We asked participants to select which image best captured their response to a question, then prompted them to interpret and explain why they selected the image image, and from that point we were able to gather valuable data using text analytics paired with Affectiva. We then used speech to text transcription on what people were actually saying. Once that was coded, we correlated the emotional levels with the salient codes uncovered with text analytics.

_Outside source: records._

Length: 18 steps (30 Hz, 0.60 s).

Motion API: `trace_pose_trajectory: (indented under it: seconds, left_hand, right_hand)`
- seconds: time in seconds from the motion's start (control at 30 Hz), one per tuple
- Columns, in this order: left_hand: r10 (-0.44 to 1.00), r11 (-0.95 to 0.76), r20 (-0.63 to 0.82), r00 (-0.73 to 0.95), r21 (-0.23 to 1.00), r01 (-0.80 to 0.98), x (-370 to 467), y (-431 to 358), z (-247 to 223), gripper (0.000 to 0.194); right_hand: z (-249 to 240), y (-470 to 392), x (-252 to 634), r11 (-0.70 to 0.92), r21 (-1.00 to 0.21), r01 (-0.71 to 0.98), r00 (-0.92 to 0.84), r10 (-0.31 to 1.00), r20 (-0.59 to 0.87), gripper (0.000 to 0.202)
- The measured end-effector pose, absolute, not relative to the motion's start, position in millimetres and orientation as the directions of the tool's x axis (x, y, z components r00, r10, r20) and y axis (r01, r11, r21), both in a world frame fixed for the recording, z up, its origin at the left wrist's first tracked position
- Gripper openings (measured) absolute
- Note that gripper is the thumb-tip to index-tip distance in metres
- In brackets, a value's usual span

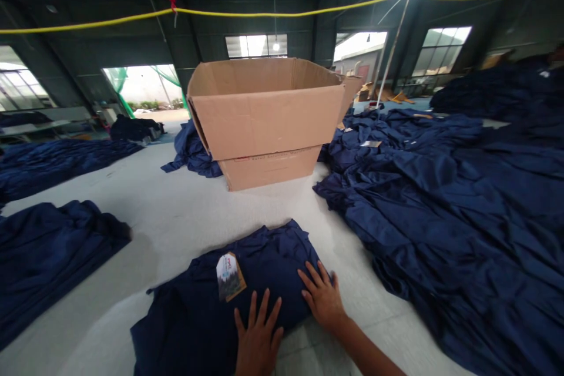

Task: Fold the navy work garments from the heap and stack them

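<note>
A folded navy blue garment (198, 317) lies on the pale table right in front of me. On top of it rests a paper hang tag (231, 276) with a landscape print. My left hand (259, 335) presses flat on the garment's near side, fingers spread. Over the garment's right edge lies my right hand (324, 296), also with fingers spread and palm down. Neither hand grips anything. The garment's lower left part runs out of the picture at the bottom.
A large open cardboard box (268, 123) stands on the table (176, 205) beyond the garment. Heaps of navy garments (440, 200) fill the right side. Another navy pile (57, 247) lies at the left. A yellow cable (282, 14) runs overhead.
</note>
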<state>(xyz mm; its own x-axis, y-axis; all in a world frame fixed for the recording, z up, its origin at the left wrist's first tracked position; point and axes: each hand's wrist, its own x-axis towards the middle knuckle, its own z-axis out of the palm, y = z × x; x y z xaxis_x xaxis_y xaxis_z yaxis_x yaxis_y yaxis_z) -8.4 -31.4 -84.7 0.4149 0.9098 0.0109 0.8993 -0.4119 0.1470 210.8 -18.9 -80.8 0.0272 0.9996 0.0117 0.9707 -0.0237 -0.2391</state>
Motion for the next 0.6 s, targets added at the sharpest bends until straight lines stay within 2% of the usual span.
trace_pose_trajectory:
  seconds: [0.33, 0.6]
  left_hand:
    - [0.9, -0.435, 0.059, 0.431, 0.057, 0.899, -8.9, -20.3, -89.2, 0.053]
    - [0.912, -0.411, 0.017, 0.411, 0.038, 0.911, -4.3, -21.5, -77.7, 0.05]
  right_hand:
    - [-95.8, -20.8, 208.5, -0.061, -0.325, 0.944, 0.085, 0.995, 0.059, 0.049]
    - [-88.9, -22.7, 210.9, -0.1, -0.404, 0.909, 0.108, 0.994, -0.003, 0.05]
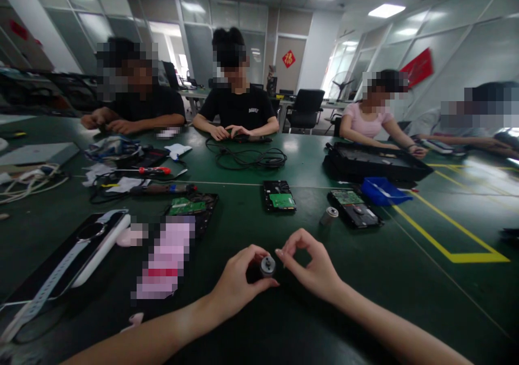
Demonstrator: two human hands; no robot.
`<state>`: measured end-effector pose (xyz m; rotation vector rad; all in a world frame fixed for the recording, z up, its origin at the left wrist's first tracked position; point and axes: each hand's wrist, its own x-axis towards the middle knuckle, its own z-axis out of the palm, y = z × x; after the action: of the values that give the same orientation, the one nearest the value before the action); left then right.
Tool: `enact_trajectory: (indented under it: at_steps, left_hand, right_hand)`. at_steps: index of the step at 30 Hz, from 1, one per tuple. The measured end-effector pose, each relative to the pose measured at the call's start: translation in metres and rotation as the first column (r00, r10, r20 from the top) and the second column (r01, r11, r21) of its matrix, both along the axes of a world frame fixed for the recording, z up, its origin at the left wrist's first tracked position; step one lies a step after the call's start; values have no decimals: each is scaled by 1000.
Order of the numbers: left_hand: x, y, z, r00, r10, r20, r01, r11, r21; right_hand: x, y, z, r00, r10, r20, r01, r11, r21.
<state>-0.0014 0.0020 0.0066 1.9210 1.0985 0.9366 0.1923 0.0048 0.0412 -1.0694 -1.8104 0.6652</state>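
My left hand curls its thumb and fingers around a small motor, a grey metal cylinder whose round end with dark marks faces me. Just right of it is my right hand, thumb and forefinger tips pinched together beside the motor; anything between them is too small to make out. A second metal cylinder stands on the table beyond my right hand. Hard drives with green circuit boards lie farther out: one in the middle, one at right, and one at left.
On the left are a watch on a dark flat device, a pixelated pink item, a corded tool and a red screwdriver. A black cable, a black tray and a blue bin lie beyond. Several people sit opposite.
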Motion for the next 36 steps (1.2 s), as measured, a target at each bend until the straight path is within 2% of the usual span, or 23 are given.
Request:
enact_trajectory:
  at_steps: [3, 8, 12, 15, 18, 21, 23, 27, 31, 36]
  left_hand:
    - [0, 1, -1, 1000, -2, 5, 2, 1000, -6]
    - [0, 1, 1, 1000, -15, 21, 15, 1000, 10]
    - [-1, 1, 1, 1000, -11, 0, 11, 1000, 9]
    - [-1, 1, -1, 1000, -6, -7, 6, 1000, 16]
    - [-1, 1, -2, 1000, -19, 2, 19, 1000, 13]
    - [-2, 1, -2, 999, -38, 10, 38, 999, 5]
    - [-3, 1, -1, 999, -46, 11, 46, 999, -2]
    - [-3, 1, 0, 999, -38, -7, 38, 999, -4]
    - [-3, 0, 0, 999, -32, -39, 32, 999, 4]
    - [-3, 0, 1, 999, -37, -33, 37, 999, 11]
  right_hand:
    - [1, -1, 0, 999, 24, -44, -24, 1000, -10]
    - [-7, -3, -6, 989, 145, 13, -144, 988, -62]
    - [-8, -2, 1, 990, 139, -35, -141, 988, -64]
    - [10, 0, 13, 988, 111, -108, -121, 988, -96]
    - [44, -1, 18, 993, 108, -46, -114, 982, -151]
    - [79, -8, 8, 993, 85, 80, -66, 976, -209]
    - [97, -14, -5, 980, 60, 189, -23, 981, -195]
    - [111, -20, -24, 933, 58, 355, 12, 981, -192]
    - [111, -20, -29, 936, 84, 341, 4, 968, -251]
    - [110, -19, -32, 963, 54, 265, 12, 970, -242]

The Role of Emotion in Fake News

Emotion drives everything we do. The decision we make on a day-to-day basis are not always made with the rational, cognitive brain, but more often driven by deep-seated emotion that can be difficult to identify. We're identifying which of these emotions are prevalent in the context of fake news, and how they relate to the way we think about fake news. Rational thought still has a role in our perception of fake news, but the underlying emotions we uncover with Meta4 Insight and Affectiva's emotion recognition technology really drove this research.



Keep in mind, when we look at fake news, always should be thinking regardless of where we are leaning - is it fake news, or is it news that we don’t agree with? The two can be mistaken for the same, and we confuse expected truth to dishonesty of news.

When we hear “fake news,” fake means not truthful, or made up - not the definition of real news. In fact, it’s the exact opposite of credible news. This perception and understanding of fake news is universal, and bridges the bipartisan gap. However, both individuals on the left and the right label news sources that lean the other way as "fake," and are more likely to assume the news they know and like the slant of to be "credible." It's not so much about "real" and "fake" as we once thought.

Conduct Your Own Study: About Protobrand & Meta4

Protobrand is a technology-powered market research and branding consultancy committed to advancing how the world uncovers human truths. Through our proprietary survey software, Meta4 Insight®, we rejuvenate traditional quantitative research with deep-seated System 1 insights. We work with leading global brands across industries to uncover decisive insights that propel brands to unparalleled success.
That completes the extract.